Wikipedia:Reference desk/Archives/Mathematics/2011 August 3

Mathematics desk
< August 2 << Jul | August | Sep >> August 4 >
Welcome to the Wikipedia Mathematics Reference Desk Archives
The page you are currently viewing is an archive page. While you can leave answers for any questions shown below, please ask new questions on one of the current reference desk pages.


August 3

edit

Statistical significance concept

edit

Hi, if one can choose from a large number of experiments that look for patterns in random happenings, it is probably not very remarkable to find a result that looks unlikely to be the result of chance (in other words, looks statistically significant). Is there a name for this concept? I was reminded of this while glancing at the article Mars effect. There must be many celestial events that one could try to correlate against sporting performance, so probably sooner or later someone is going to find something that looks statistically significant. A similar scenario might involve looking for "unusual" patterns in a list of random numbers. Given that there are a large number of "unusual" patterns, it becomes that much more likely to find at least one of them, even if, once that one has been identified, the probability of it occurring can be shown to be low. So, what is this effect called? 86.161.61.206 (talk) 01:18, 3 August 2011 (UTC)[reply]
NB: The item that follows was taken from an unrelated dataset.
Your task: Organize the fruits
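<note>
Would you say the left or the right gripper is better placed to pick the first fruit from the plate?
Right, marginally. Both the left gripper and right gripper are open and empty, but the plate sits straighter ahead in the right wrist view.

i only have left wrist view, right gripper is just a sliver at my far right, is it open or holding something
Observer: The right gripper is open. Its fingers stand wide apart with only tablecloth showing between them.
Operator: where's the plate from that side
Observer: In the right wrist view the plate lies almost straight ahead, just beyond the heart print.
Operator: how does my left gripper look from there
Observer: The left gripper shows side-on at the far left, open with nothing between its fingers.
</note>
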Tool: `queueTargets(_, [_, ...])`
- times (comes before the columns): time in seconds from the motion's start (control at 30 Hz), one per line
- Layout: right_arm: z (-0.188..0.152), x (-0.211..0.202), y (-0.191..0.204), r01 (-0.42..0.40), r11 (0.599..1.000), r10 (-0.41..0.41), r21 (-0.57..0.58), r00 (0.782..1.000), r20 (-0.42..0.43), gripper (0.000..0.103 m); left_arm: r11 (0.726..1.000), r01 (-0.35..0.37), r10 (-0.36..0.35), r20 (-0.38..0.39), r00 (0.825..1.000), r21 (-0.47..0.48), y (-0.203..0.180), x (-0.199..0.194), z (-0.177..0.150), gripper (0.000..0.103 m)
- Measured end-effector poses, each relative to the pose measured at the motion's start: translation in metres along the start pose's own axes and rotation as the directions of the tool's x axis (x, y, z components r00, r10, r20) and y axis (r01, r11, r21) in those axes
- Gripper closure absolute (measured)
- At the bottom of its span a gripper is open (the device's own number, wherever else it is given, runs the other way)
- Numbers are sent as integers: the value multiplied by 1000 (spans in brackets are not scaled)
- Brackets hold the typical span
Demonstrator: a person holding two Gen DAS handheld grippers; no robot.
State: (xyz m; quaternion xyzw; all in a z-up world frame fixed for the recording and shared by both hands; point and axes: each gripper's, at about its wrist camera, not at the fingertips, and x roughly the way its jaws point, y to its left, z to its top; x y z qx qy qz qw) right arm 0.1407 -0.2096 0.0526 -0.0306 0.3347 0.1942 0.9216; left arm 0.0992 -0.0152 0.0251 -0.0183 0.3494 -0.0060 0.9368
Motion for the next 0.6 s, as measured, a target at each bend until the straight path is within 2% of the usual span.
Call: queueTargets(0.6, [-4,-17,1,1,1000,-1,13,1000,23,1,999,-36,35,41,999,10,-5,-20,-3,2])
Statisticians call it the problem of multiple comparisons -- the accepted solution is to do a Bonferroni correction. Our article on testing hypotheses suggested by the data also discusses ways of dealing with the problem. Looie496 (talk) 02:34, 3 August 2011 (UTC)[reply]
Thank you! 86.181.200.241 (talk) 11:17, 3 August 2011 (UTC)[reply]
Also look at Type I and Type II errors86.155.185.195 (talk) 18:33, 3 August 2011 (UTC)[reply]
One occasionally sees the disparaging term "a posteriori probability" for that. Say, you accidentally run into an old school mate in a bar halfway around the world from where you grew up. You ask yourself: "Wow, how likely was that?". You find a very small probability, of course. The thing is that you would have reacted in the same way if you were hit by a meteorite of if any other unlikely event happened to you, in which case it would never have occurred to you at all that you could have met that school mate. Because there are so many possible events that are unlikely, taken by themselves, something unlikely happens to you all the time. Now, if today you'd calculate the probability of running into that school mate tomorrow, and tomorrow you actually did, then that would give you some legitimate reason to wonder. Finding an unusual pattern in random data may lead to the formulation of a hypothesis that can be tested in a new experiment, but one should be very skeptical if the data that lead to a hypothesis are also used to support it. --Wrongfilter (talk) 10:04, 4 August 2011 (UTC)[reply]
Pattern recognition is useful, for its helpful with constructing rules, (such as maths and laws), following those rules, solving problems, as well as recognizing novel and familiar phenomena such as fraud, security, danger, food and the tools we need to survive. All this problem-solving ability that we are naturally endowed with leads us to useful knowledge, apocryphal knowledge and apophenia (the experience of seeing "meaningful" patterns in random data). Simply knowing that some patterns are simply a result of randomness, as the questioner points out, is helpful, for instance see the article infinite monkey theorem. Patterns are ubiquitous, thus I find the coincidences of small world examples to be both comforting and disconcerting, and fortunately, the same pattern-recognition skills that sometimes lead us astray can also be used to ferret out mistakes. --Modocc (talk) 15:45, 4 August 2011 (UTC)[reply]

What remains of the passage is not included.